Although policy makers have signaled they are ready to take steps to support growth, a failure to flatten the virus curve could exert pressure on monetary and fiscal policies that have already used up most of the conventional space available to them.
The government has limited fiscal headroom, having penciled in a near-record borrowing of 12.1 trillion rupees ($162 billion) this year to spur spending in the economy. For its part, the RBI has stood pat since cutting interest rates to a record low last year.
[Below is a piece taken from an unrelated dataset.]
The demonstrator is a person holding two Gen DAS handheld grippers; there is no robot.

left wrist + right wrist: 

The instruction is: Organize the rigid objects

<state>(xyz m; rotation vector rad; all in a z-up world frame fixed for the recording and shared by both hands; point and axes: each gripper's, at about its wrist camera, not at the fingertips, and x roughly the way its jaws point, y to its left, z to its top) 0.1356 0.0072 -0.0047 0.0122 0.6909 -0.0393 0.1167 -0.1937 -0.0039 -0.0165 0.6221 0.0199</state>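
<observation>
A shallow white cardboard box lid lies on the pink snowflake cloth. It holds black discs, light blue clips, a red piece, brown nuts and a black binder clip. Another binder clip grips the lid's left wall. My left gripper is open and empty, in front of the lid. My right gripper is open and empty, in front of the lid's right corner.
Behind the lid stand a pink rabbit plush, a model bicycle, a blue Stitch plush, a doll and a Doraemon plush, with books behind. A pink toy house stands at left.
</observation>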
It has instead relied on unorthodox tools, including announcing a Government Securities Acquisition Programme, or GSAP, to keep borrowing costs in check.
Sovereign bonds are also facing the possibility of more supply if the government needs to spend more to deal with the second wave. Demand is tepid at auctions and the market is banking on central bank support to help ease the supply pressure.
“Given the heavy borrowing program and the evolving macro situation wherein growth concerns are again coming back due the second wave of the pandemic and on the other side inflation could remain sticky, we think bond yields will struggle to soften despite RBI’s very laudable efforts,” said B. Prasanna, head of global markets, trading, sales and research at ICICI Bank Ltd.
With or without lockdowns, some economists see the pandemic weighing on the confidence of consumers -- the backbone of the economy.
“The rising burden of case counts could prove to be a negative distraction to the growth momentum and economic recovery,” said Shubhada Rao, founder at QuantEco Research in Mumbai, who sees a hit to the services sector, especially the contact-intense kind. “Potentially this could dent growth by a percentage point. This remains a developing story.”